Selain itu, nantinya dalam Taman Sastra tersebut juga akan terdapat benda-benda yang mendukung dirinya saat membuat karya, seperti meja, mesin ketik tua. Dia berharap, dengan benda-benda yang dia tampilkan seadanya itu saat membuat karya, dapat menginspirasi anak muda jika kondisi saat ini sudah jauh lebih baik dibandingkan dahulu, maka berkaryalah.



"Ketika saya menulis 'Ronggeng Dukuh Paruk' di kondisi meja sangat kecil, mesin ketik tua, lampu petromak yang panas itu, mudah-mudahan orang berfikir. Orang sambil duduk dikasur saja (sekarang) bisa menulis karya dengan laptop, mestinya bisa membandingkan mengapa saya tidak bisa lebih baik dari itu, karena peralatannya sekarang lebih mudah," tuturnya.

Dirinya menyampaikan dimana nantinya dalam Taman Satra Ahmad Tohari ini tidak hanya menampilkan karya satra milik dirinya semata. Namun semua karya sastrawan, budayawan anak Banyumas akan ditampilkan pada taman sastra tersebut. Dimana sastra Banyumas atau panginyongan mempunyai karakter kebudayaan yang berorientasi kebawah, terlihat dalam karya sastranya yang lebih berorientasi pada kesetaraan, egaliter, kerakyatan. Berbeda dengan kebudayaan Jawa Nagarigung yang orientasi kebudayaannya elitis.
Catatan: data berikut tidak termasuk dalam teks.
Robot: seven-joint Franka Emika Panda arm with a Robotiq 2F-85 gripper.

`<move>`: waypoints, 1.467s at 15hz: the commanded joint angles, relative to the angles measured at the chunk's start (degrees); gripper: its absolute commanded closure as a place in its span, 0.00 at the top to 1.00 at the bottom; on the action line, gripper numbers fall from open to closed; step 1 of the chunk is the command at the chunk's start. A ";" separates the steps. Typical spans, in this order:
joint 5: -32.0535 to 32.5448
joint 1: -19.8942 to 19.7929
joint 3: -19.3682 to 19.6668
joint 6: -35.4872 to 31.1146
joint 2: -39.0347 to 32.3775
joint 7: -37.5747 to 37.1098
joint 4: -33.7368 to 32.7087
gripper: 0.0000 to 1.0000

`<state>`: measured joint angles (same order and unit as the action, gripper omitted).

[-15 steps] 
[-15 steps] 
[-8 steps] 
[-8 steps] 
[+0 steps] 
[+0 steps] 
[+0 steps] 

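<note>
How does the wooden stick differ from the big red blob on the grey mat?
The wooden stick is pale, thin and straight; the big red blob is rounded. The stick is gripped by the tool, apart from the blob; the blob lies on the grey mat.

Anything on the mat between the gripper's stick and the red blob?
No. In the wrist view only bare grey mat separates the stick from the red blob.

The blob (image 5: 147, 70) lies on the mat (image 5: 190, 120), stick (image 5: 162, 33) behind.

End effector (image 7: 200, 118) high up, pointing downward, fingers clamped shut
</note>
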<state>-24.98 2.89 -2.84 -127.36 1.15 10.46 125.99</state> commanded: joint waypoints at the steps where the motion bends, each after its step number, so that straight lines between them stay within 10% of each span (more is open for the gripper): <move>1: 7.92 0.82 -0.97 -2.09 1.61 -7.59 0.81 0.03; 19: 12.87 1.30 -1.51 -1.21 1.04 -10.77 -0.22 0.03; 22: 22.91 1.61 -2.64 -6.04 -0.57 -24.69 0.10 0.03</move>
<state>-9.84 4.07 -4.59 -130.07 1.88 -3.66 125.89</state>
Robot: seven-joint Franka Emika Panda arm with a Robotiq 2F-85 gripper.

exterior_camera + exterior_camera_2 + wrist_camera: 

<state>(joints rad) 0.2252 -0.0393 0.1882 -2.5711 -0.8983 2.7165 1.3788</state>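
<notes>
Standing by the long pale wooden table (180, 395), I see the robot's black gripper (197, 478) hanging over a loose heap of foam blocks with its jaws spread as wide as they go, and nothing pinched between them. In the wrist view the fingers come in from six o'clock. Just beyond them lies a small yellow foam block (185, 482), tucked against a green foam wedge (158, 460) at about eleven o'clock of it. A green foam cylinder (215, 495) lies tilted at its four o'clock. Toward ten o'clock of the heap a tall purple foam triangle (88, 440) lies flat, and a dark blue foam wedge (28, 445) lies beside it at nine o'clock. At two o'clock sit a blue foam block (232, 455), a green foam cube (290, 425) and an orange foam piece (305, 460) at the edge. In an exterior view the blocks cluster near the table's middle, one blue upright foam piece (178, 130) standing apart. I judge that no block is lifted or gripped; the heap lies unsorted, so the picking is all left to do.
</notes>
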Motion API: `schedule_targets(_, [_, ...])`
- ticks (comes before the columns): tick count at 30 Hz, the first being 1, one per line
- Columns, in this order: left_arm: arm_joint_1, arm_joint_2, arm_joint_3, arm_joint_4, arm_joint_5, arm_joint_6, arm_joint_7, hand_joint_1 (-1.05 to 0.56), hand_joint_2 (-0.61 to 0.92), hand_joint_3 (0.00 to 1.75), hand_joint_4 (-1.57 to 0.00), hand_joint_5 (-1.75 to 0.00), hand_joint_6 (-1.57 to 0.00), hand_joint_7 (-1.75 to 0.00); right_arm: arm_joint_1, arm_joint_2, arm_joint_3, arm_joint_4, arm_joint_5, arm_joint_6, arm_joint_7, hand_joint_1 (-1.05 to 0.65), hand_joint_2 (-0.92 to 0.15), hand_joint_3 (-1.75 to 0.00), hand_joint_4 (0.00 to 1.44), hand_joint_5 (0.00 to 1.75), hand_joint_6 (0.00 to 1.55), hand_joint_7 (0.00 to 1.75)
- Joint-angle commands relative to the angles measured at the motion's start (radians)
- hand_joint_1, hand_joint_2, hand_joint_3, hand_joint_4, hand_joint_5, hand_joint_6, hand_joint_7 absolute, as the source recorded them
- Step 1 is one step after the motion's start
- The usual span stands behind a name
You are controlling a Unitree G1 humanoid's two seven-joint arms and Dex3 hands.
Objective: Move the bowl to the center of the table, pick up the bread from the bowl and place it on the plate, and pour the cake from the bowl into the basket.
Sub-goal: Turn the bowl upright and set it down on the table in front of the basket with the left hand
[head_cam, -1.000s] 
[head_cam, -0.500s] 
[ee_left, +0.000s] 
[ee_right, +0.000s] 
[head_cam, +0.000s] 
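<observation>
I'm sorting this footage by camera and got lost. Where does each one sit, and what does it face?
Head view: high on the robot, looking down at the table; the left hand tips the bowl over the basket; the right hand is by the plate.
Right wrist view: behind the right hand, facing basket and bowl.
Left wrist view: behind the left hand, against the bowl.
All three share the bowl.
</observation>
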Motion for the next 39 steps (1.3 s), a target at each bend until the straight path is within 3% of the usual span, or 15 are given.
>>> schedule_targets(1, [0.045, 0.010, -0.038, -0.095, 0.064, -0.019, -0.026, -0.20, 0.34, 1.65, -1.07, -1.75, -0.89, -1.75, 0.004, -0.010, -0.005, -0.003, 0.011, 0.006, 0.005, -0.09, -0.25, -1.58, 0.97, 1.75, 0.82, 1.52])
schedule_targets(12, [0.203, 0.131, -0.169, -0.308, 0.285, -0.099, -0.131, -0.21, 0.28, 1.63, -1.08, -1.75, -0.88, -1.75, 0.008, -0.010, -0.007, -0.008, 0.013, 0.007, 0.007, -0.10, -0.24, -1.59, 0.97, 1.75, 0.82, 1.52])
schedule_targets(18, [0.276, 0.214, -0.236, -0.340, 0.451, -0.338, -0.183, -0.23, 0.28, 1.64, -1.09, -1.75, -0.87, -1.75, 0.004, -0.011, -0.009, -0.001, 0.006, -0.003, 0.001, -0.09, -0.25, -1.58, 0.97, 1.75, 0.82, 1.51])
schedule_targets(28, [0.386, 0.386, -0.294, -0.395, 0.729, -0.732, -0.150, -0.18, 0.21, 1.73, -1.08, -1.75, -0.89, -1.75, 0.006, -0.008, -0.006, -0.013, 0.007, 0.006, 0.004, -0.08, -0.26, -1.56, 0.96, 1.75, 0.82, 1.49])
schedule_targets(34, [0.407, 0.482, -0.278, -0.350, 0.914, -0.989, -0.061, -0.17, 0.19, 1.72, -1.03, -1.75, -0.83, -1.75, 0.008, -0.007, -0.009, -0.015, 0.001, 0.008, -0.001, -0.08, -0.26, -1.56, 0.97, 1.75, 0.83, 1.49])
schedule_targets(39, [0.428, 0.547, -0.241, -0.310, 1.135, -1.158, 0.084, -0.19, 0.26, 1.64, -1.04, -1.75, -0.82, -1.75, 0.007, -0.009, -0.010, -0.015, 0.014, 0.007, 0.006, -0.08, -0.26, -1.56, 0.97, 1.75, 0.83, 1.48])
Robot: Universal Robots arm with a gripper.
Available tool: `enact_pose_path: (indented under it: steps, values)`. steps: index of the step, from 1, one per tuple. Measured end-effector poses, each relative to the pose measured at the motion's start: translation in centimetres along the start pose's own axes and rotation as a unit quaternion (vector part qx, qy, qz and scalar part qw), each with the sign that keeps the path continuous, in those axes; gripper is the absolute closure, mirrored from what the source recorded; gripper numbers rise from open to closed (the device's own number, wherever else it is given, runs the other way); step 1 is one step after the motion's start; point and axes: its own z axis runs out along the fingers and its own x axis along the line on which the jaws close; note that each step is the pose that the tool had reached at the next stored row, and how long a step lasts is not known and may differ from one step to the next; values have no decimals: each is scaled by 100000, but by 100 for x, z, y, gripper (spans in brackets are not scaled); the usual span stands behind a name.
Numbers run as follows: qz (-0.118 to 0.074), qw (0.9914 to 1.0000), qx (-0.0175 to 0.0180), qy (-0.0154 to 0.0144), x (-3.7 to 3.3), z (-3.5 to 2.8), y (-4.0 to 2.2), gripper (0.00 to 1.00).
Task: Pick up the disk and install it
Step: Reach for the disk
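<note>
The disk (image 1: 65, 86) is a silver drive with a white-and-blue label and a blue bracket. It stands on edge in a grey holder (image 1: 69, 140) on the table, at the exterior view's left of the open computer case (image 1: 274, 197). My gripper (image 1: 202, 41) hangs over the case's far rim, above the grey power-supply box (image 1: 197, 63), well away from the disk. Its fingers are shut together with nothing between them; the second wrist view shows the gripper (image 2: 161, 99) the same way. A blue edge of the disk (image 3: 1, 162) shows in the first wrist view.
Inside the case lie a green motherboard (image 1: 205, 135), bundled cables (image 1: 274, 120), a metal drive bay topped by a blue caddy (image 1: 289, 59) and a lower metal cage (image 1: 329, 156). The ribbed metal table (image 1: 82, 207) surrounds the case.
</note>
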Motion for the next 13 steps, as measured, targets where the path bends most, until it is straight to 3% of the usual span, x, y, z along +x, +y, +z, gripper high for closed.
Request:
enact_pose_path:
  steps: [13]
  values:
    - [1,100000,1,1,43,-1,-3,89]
"Nanti bisa dikumpulkan karya sastra anak Banyumas termasuk karya sastra dalam bahasa panginyongan ini ada Hari Soemoyo yang menulis 'Gegere Wong Dekep Macan' , Bambang Wadoro dengan puisi-pusi penginyongan. Mudah-mudakan bisa dikupulkan untuk mempertegas karakter sastra Banyumas, selain karya sastra nasional juga karya dalam bahasa panginyongan, tidak melulu dalam bahasa Indonesia juga dalam bahasa Jawa. Bahasa Banyumas kita hargai sebagai sastrawan karena mereka berkarya dan patut diberi tempat di Taman Sastra," ucapnya.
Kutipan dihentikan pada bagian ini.